● Directions for this task
Write out the data below exactly, from its first line to the line containing "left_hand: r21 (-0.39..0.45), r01", that line included.

Stored data entries
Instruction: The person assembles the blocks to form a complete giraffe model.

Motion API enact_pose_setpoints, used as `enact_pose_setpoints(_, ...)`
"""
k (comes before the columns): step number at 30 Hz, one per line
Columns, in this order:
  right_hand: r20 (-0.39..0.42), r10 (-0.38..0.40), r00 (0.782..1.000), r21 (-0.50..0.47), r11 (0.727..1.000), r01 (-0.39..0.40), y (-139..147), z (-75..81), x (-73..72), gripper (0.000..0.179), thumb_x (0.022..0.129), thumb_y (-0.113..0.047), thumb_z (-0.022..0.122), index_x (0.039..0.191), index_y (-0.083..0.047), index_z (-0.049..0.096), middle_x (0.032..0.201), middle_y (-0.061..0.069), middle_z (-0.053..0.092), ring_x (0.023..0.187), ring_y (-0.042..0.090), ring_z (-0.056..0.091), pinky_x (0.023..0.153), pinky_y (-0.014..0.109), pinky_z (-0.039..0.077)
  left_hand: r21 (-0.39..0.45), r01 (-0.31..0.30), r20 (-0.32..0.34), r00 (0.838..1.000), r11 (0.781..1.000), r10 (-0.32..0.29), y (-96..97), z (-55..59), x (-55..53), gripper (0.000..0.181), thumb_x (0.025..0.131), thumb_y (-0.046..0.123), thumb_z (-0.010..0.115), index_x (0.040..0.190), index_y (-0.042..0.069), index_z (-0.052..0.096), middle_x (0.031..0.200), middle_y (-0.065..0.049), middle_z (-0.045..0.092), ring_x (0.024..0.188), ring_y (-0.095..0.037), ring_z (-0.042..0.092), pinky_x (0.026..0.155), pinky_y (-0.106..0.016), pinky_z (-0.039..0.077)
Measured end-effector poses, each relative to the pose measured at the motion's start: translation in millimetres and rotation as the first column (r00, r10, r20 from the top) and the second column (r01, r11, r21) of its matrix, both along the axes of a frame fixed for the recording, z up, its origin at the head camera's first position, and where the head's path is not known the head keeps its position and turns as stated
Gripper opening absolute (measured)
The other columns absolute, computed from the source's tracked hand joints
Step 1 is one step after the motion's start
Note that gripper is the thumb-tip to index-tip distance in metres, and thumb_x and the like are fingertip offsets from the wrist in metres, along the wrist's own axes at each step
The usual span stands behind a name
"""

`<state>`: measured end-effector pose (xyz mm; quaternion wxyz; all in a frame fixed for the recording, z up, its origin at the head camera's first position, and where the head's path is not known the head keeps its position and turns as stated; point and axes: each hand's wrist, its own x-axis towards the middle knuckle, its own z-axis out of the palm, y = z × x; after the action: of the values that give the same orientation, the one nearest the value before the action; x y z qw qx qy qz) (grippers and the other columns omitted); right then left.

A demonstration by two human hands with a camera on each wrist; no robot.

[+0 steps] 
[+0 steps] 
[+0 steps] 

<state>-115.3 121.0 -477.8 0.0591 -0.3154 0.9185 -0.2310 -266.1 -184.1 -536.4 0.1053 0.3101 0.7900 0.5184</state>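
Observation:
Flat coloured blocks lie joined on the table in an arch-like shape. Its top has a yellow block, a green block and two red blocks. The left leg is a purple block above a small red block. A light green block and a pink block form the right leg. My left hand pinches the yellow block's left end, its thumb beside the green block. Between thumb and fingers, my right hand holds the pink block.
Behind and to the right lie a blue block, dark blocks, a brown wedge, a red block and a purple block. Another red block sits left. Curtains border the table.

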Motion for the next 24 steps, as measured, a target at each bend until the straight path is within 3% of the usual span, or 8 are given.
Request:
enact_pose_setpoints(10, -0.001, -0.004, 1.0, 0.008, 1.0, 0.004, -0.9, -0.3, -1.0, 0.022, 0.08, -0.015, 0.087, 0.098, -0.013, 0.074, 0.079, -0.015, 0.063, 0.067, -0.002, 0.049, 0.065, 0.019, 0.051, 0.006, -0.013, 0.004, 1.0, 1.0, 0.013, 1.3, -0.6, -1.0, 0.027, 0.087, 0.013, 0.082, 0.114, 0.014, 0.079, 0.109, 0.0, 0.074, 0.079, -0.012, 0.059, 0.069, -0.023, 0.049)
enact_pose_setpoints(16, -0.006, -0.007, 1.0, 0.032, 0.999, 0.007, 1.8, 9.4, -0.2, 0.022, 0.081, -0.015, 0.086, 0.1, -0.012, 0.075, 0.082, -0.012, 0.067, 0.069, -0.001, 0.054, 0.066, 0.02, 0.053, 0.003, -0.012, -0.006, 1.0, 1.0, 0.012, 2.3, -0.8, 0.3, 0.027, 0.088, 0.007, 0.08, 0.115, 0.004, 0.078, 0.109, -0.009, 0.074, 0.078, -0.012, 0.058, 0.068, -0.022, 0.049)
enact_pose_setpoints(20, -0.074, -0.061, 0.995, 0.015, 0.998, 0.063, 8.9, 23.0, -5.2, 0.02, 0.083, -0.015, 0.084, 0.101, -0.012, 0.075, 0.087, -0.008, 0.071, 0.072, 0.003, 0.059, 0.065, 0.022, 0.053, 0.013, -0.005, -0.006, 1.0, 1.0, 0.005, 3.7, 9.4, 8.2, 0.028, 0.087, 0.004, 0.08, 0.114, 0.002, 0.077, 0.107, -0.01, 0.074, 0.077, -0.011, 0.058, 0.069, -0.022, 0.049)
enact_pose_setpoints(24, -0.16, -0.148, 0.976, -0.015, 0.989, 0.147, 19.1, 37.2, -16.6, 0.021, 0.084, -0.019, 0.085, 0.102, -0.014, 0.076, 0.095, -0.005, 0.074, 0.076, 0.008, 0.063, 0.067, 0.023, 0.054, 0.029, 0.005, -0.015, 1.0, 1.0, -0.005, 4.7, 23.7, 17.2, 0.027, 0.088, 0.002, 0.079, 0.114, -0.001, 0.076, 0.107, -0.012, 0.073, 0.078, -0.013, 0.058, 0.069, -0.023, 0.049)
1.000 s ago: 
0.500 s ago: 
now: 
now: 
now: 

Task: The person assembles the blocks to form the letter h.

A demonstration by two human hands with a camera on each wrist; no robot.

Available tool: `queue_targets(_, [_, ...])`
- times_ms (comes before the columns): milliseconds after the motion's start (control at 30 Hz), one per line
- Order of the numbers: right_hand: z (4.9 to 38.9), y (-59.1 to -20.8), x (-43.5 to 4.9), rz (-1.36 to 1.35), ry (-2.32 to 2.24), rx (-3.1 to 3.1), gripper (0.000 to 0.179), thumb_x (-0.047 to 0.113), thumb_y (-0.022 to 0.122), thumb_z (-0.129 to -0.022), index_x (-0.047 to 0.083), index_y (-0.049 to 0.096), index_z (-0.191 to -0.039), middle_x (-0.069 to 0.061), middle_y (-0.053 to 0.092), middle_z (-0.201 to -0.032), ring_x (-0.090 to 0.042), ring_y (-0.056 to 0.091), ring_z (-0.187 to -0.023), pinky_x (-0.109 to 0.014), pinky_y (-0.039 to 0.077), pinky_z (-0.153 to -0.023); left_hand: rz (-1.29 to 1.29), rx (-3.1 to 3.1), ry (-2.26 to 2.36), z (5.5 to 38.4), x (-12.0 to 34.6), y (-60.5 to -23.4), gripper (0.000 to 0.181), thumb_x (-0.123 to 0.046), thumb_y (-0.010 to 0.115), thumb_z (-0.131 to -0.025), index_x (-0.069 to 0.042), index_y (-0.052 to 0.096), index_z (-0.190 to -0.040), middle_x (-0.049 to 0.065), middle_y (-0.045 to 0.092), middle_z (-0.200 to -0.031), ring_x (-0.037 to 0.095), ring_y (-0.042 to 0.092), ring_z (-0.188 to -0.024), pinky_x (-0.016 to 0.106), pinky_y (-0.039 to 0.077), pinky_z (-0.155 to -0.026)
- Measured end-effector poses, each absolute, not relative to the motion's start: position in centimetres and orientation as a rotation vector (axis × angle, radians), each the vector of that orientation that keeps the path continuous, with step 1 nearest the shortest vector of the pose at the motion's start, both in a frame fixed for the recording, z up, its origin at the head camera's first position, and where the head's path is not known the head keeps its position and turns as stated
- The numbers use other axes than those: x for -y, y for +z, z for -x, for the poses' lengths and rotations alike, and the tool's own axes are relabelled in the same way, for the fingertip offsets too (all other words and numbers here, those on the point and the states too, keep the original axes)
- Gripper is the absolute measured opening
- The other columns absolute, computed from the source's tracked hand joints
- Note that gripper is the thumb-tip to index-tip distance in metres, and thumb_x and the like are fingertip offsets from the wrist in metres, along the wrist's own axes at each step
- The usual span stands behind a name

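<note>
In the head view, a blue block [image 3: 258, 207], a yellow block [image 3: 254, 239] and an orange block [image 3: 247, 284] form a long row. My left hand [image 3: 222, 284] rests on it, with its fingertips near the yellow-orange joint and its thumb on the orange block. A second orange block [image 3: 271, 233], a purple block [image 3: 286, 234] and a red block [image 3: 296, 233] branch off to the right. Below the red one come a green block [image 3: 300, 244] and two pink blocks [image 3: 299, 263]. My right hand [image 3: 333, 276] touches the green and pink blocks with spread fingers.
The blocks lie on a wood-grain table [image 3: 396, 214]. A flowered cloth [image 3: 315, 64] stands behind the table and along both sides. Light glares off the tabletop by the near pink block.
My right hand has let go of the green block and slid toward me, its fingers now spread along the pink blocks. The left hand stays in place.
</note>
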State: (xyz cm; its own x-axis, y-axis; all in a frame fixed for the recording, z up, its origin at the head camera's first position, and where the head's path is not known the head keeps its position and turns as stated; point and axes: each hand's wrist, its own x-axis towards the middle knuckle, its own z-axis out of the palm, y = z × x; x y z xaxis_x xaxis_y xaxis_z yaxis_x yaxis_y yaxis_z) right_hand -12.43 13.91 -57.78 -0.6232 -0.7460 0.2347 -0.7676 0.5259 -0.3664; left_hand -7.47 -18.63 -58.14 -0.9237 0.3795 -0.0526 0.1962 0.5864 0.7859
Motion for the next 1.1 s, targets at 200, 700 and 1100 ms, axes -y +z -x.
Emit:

● Expected output
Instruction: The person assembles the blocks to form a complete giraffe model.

Motion API enact_pose_setpoints, used as `enact_pose_setpoints(_, ...)`
"""
k (comes before the columns): step number at 30 Hz, one per line
Columns, in this order:
  right_hand: r20 (-0.39..0.42), r10 (-0.38..0.40), r00 (0.782..1.000), r21 (-0.50..0.47), r11 (0.727..1.000), r01 (-0.39..0.40), y (-139..147), z (-75..81), x (-73..72), gripper (0.000..0.179), thumb_x (0.022..0.129), thumb_y (-0.113..0.047), thumb_z (-0.022..0.122), index_x (0.039..0.191), index_y (-0.083..0.047), index_z (-0.049..0.096), middle_x (0.032..0.201), middle_y (-0.061..0.069), middle_z (-0.053..0.092), ring_x (0.023..0.187), ring_y (-0.042..0.090), ring_z (-0.056..0.091), pinky_x (0.023..0.153), pinky_y (-0.014..0.109), pinky_z (-0.039..0.077)
  left_hand: r21 (-0.39..0.45), r01 (-0.31..0.30), r20 (-0.32..0.34), r00 (0.838..1.000), r11 (0.781..1.000), r10 (-0.32..0.29), y (-96..97), z (-55..59), x (-55..53), gripper (0.000..0.181), thumb_x (0.025..0.131), thumb_y (-0.046..0.123), thumb_z (-0.010..0.115), index_x (0.040..0.190), index_y (-0.042..0.069), index_z (-0.052..0.096), middle_x (0.031..0.200), middle_y (-0.065..0.049), middle_z (-0.045..0.092), ring_x (0.024..0.188), ring_y (-0.095..0.037), ring_z (-0.042..0.092), pinky_x (0.026..0.155), pinky_y (-0.106..0.016), pinky_z (-0.039..0.077)

Exercise complete, with nothing further to add.